One of the current downsides of AS is that, in order to get that much RAM, you need to spring for a workstation-class CPU (a 24-core M2 Ultra), regardless of whether you need that many cores (most of my calculations are single-threaded, so I don't).

Hopefully that will change when Apple switches to LPDDR5x RAM, which offers higher-capacity chips than LPDDR5. It's just a matter of whether Apple takes advantage of this—it's possible they will limit the RAM available with the Max and Pro chips for marketing rather than technological reasons, the same way they limit the current base M2 chip to a total of two displays.
 
I've been rocking 4GB on a 2012 MacBook Air for 10 years now, and when I get a new M2 MacBook Air, I plan on getting 8GB. I'm a bit between a power user and a casual user, having a bunch of apps constantly open, but also not doing crazy math computations or anything like that. I have barely ever noticed the RAM cap on this, I surely don't need 16GB with the benefits of Apple Silicon combined with just faster RAM and SSDs in general.
 
Personally, I get along fine with 8GB on my personal M1 Mini and 16GB on my work M2 MBP. My work apps are mostly Figma for UX stuff, PSD / AI for when I need to edit graphics, MS Office / Teams, and the rest is all web-based.

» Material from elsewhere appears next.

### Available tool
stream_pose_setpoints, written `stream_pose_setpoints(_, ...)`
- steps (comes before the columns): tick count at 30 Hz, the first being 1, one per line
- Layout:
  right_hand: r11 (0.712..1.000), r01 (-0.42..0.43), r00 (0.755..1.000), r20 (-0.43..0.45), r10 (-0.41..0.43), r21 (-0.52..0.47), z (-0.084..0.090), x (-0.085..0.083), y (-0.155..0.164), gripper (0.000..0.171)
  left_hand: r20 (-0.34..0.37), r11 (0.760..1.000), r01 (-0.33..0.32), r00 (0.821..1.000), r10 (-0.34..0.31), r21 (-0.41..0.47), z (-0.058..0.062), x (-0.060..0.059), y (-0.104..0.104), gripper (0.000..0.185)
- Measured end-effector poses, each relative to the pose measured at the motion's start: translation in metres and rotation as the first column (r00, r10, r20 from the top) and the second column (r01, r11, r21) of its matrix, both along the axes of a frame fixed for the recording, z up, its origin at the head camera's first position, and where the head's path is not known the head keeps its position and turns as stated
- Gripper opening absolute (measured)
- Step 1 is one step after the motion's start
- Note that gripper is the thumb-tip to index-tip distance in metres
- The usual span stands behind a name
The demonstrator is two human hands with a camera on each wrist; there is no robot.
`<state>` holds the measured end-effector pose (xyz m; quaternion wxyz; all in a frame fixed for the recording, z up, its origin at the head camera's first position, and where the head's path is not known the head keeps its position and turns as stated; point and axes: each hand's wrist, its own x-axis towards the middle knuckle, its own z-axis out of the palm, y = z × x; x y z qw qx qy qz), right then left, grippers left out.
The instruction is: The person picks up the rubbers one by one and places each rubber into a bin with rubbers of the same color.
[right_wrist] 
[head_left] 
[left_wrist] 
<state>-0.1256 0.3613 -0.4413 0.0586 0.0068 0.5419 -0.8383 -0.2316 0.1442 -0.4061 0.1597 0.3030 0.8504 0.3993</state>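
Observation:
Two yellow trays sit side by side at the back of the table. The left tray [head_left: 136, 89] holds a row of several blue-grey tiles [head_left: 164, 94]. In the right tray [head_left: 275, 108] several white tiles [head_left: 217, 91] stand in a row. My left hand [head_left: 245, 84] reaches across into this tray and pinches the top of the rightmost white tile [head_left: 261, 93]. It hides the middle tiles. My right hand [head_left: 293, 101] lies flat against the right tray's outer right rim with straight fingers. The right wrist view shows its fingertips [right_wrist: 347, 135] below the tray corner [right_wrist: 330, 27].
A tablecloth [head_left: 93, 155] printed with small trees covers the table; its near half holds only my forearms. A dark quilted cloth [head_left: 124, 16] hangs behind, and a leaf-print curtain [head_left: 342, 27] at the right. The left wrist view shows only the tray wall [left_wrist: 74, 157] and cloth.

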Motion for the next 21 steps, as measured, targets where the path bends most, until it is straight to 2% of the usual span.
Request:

That said, as I dabble in music recording, I have heard reports from users of very large sample-based plugins (e.g. the Vienna Symphonic Ensemble orchestral stuff) can’t get them to load - they really don’t work properly in a swap system, they’re intended to be loaded in RAM.

Prior to systems like the 2019 MP, they often hosted said instruments on separate computers connected by Ethernet.

That said, other users have done multitrack DAW tests on the 8GB Mini and loaded something like 900+ tracks, each with their own Space Designer convolution reverb, so YMMV.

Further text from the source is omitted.